What you should do> Go through the data below. Pull out every line that has the word "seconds".

------ Data provided ------

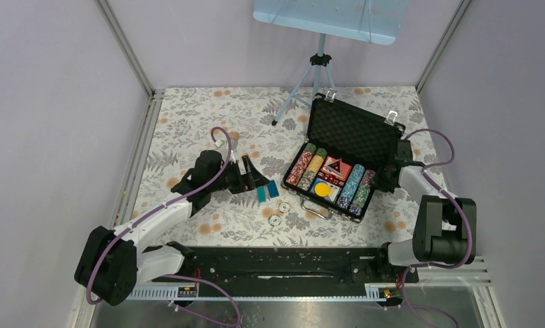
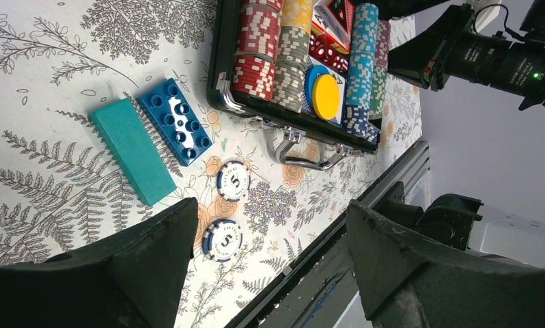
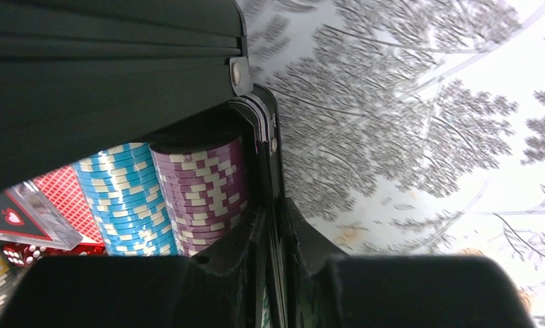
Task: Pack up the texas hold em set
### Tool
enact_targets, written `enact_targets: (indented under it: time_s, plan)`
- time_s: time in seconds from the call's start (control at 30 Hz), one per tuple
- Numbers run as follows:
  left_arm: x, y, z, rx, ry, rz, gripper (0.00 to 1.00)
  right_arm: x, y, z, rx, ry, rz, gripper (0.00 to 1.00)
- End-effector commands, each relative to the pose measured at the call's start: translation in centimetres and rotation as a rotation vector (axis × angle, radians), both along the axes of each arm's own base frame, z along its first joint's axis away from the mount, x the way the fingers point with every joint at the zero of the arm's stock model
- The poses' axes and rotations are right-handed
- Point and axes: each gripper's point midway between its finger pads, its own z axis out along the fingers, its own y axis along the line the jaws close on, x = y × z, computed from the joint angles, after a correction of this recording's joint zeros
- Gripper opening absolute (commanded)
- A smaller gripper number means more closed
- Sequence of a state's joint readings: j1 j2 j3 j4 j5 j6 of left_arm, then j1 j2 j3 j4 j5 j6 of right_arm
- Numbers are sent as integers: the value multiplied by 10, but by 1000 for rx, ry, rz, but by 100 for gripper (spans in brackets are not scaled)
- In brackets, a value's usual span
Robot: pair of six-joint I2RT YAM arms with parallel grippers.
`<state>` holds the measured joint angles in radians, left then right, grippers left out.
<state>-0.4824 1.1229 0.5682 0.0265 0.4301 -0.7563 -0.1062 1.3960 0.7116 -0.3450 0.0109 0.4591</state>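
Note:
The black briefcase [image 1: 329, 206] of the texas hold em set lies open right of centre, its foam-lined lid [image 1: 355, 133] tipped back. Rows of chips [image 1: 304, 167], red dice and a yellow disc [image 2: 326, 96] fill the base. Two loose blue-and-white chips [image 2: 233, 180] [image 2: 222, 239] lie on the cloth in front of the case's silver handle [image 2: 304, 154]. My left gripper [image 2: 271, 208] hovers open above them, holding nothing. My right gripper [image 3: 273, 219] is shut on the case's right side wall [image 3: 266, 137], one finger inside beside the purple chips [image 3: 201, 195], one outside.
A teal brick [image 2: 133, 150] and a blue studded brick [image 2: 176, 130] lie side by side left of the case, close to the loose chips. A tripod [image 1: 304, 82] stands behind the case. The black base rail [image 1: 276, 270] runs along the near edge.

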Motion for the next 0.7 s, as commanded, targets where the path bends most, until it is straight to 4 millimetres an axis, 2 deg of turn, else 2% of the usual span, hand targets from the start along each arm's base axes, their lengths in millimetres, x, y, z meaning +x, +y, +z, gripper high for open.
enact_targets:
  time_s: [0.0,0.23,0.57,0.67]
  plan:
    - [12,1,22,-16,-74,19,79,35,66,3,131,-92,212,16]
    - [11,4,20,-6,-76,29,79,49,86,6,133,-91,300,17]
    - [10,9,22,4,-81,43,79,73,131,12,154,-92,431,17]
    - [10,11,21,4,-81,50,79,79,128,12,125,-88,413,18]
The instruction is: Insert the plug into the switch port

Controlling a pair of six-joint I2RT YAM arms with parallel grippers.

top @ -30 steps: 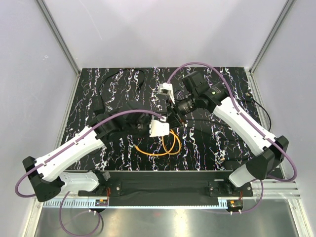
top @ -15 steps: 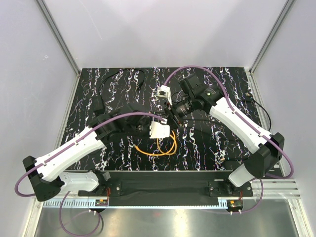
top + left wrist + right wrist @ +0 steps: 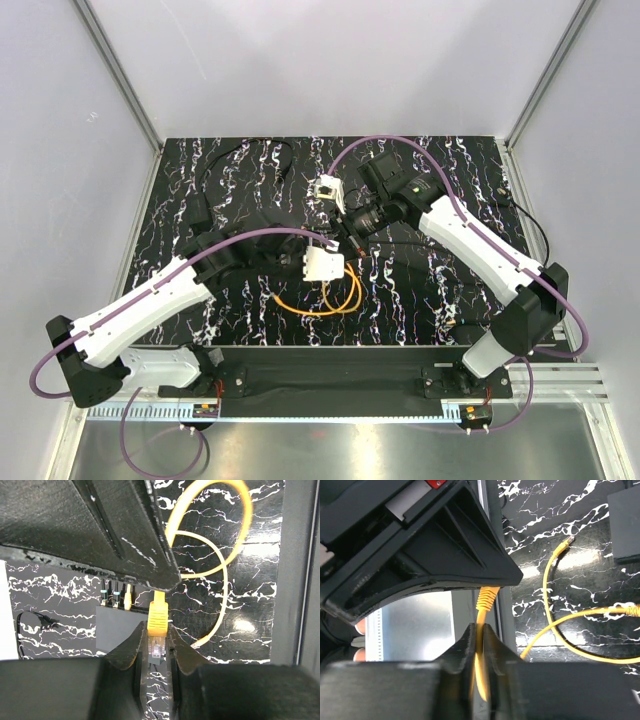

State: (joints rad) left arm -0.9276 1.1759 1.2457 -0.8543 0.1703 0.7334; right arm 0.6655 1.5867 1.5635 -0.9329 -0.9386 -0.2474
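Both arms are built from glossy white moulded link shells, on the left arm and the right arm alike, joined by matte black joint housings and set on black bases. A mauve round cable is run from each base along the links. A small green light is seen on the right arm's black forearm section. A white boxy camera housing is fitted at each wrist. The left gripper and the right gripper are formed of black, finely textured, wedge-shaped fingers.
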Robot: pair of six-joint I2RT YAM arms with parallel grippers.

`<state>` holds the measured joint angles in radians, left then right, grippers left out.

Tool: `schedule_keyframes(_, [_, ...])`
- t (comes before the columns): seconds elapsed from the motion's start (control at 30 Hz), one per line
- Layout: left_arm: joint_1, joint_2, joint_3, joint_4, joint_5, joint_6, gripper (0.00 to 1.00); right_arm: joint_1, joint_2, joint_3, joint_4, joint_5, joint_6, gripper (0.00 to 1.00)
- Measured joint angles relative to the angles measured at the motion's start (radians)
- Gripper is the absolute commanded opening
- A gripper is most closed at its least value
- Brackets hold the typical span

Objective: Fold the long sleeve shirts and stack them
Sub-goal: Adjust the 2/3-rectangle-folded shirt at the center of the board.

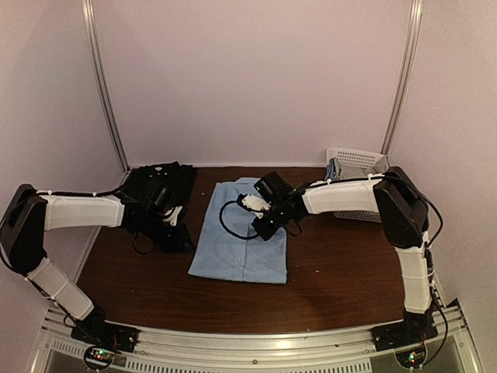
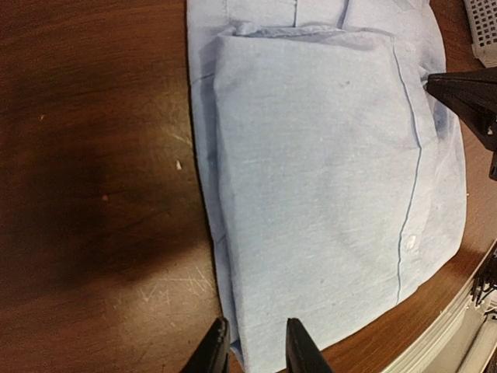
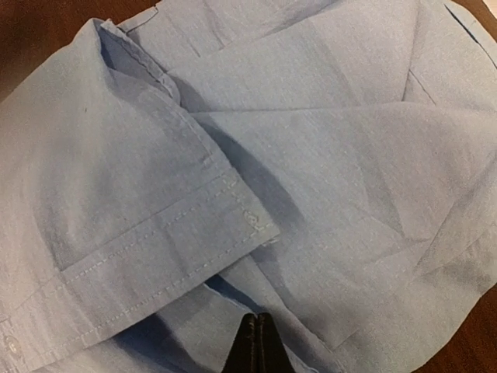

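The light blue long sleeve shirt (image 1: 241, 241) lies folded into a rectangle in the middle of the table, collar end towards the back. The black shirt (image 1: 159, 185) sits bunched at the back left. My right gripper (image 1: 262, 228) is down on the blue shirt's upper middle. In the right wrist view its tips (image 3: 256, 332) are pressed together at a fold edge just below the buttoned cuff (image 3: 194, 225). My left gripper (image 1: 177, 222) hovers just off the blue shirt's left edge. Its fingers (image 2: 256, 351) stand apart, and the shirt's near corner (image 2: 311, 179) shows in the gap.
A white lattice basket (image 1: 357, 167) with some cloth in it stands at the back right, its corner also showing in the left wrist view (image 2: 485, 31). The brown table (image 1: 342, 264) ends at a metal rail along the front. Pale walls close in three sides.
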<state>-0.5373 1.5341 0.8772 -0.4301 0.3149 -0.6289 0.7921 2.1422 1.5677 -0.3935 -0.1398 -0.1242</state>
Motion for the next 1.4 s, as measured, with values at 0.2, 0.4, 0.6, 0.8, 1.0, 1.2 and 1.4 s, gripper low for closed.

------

Completed exercise>
- time_s: time in seconds from the call's start (control at 30 Hz), one per tuple
- t (comes before the columns): seconds elapsed from the motion's start (control at 30 Hz), one per line

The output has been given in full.